TO DO: Every line of the data is to be reproduced exactly.

SUPPLIED INFORMATION:

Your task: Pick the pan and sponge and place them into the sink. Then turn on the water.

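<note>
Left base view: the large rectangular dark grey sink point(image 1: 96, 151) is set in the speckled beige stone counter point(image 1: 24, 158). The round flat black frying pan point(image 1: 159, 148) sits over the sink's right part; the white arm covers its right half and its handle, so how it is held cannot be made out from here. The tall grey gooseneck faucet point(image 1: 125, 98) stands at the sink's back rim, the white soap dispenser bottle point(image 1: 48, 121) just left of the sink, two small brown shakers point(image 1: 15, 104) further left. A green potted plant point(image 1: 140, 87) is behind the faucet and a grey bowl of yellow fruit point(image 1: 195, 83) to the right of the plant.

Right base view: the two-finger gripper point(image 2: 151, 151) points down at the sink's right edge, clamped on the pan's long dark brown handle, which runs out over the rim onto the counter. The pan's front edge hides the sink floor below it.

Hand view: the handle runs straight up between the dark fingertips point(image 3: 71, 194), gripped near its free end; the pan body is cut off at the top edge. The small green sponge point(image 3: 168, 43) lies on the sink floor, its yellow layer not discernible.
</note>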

TASK ANSWER:
Your task: Pick the pan and sponge and place them into the sink. Then turn on the water.

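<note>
Left base view: the large rectangular dark grey sink point(image 1: 96, 151) is set in the speckled beige stone counter point(image 1: 24, 158). The round flat black frying pan point(image 1: 159, 148) sits over the sink's right part; the white arm covers its right half and its handle, so how it is held cannot be made out from here. The tall grey gooseneck faucet point(image 1: 125, 98) stands at the sink's back rim, the white soap dispenser bottle point(image 1: 48, 121) just left of the sink, two small brown shakers point(image 1: 15, 104) further left. A green potted plant point(image 1: 140, 87) is behind the faucet and a grey bowl of yellow fruit point(image 1: 195, 83) to the right of the plant.

Right base view: the two-finger gripper point(image 2: 151, 151) points down at the sink's right edge, clamped on the pan's long dark brown handle, which runs out over the rim onto the counter. The pan's front edge hides the sink floor below it.

Hand view: the handle runs straight up between the dark fingertips point(image 3: 71, 194), gripped near its free end; the pan body is cut off at the top edge. The small green sponge point(image 3: 168, 43) lies on the sink floor, its yellow layer not discernible.
</note>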

The work on this exercise is done.